Credential stuffing and brute-force attacks are similar in the way they work. Bad actors use both attacks for the same purpose — to gain unauthorized access to some online account or a corporate system. However, they differ in their approach. During a brute-force attack, hackers use automated processes to guess the potential victim’s username and password blindly. In contrast, in a credential stuffing account, cybercrooks use breached credentials, which increases their chances of success.

How to prevent credential stuffing

Preventing credential stuffing, like any other type of cyberattack, is a complex task comprising various cybersecurity practices. However, once you know what steps you should take, you can drastically reduce the chance of being a victim of a credential stuffing attack.

Do not reuse passwords

Your password can be virtually unguessable, but it won’t matter when a website you visit gets hacked and that ultra-secure password ends up on the web. And once your login credentials are out, hackers can use them to get into your other accounts. This is the essence of credential stuffing. If you reuse your passwords, hackers can reuse them too.

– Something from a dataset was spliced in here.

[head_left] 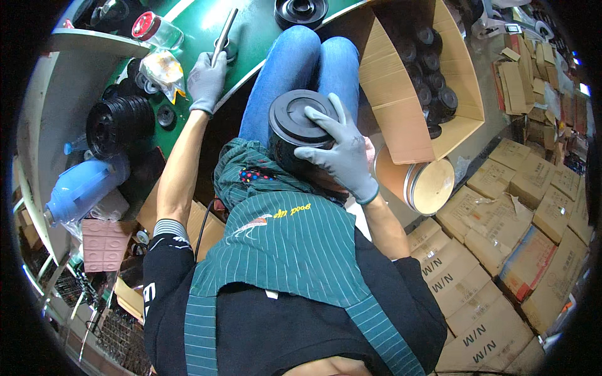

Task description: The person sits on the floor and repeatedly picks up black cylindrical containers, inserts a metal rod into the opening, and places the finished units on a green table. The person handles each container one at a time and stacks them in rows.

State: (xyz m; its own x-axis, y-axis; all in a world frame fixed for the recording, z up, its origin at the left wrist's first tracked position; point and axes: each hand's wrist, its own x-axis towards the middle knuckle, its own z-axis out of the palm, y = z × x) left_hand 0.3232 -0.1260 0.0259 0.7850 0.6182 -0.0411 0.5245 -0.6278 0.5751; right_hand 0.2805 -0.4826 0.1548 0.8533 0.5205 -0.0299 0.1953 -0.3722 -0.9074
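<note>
My left hand, in a grey glove, is closed round the lower end of a slim, metallic-looking rod over the green table. Just beside it stands a small dark cup; I cannot tell whether the rod touches it. In my lap sits a black cylindrical canister with a round, ridged top. My right hand, also in a grey glove, grips this canister from its right side, fingers spread over the top and thumb against the side.
On the green table are a red-lidded clear jar, a plastic bag, a stack of black discs and a black round part. An open carton of black parts stands right, near a round drum and several cardboard boxes.
</note>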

Coming up with a different password for every account is easier with a password generator — a tool that automatically creates strong and unique passwords.

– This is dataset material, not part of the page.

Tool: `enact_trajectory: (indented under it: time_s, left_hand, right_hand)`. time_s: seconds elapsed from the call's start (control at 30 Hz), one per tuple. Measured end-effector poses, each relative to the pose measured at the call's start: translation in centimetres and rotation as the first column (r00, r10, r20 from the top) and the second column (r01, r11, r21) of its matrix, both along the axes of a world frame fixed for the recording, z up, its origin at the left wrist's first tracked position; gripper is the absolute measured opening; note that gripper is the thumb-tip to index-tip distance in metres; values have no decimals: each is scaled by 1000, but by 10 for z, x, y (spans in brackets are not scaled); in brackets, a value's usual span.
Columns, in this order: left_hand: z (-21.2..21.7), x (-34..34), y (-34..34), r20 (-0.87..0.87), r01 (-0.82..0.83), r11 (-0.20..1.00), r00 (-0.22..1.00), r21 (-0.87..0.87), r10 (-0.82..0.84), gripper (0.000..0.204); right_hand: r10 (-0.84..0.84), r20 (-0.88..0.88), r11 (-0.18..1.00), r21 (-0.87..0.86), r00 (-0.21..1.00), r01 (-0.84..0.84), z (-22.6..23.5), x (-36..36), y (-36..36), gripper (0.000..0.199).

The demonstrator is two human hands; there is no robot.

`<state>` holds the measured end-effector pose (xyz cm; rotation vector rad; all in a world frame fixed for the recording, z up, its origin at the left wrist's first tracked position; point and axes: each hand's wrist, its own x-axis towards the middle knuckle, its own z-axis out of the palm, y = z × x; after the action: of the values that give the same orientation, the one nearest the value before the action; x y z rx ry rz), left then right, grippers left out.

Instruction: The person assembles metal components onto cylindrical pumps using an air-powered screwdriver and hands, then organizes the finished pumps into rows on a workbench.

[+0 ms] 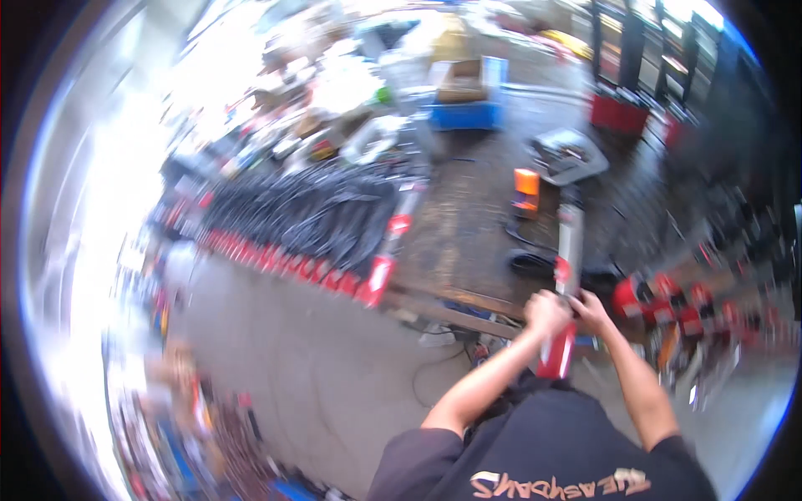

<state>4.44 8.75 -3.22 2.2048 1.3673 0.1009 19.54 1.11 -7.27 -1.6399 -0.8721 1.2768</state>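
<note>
gripping the long red and silver tool (565, 284) near its middle, left hand (546, 314) and right hand (591, 311) both close their fingers around it; it looks stiff and rather heavy, its far end resting on the wooden workbench (468, 234).

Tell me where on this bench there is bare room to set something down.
Bare wood lies mid-bench, bordered by the row of red-and-black tools on the left and the orange item and long red-and-silver tool on the right. Both hands, left and right, grip that tool. The far end looks heaped and crowded.

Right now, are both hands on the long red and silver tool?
Yes: the left hand and the right hand both close around the red and silver tool at the workbench edge.
</note>
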Motion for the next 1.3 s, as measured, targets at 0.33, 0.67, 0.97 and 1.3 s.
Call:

Use multi-factor authentication

Multi-factor authentication is often referred to as an additional layer of security because it acts as an additional step of identity verification when you try to access any of your online accounts. In most instances, the extra step of identity verification is a 4-8 digit code you need to enter after using your login credentials. Usually, the code is sent to you via email, SMS, or an authenticator app. Using MFA as an additional layer of security means that even if your passwords and usernames are compromised in a breach, hackers can’t them to access your account because to do so requires having access to your MFA code.

Use a password manager

These days, having a password manager should be a no-brainer. A password manager is a tool that helps you to securely store and access your passwords, credit cards, and other personal information whenever you need it. With a tool such as NordPass, having strong and unique passwords for all your online accounts is easier than ever. Furthermore, a password manager eliminates the need to manually type passwords and usernames because the autofill functionality does that for you and saves the frustration that comes with having to type out a string of 12 random characters.

Regularly check if your credentials have been leaked

Knowing if your usernames and passwords have been compromised in a data breach is critical in preventing a credential stuffing attack and maintaining a secure profile online. A variety of online tools let you know if your sensitive information has been affected by a data leak. One of these tools is our Data Breach Scanner, which checks the web for leaked databases and then compares them to the provided email address.

Bottom line

You can’t be absolutely safe online, because you can’t know or control everything. Are the apps, websites, or online services you use secure? Sometimes. And sometimes not. Sometimes they seem secure until they prove otherwise. That’s why you have to use every security measure available to you.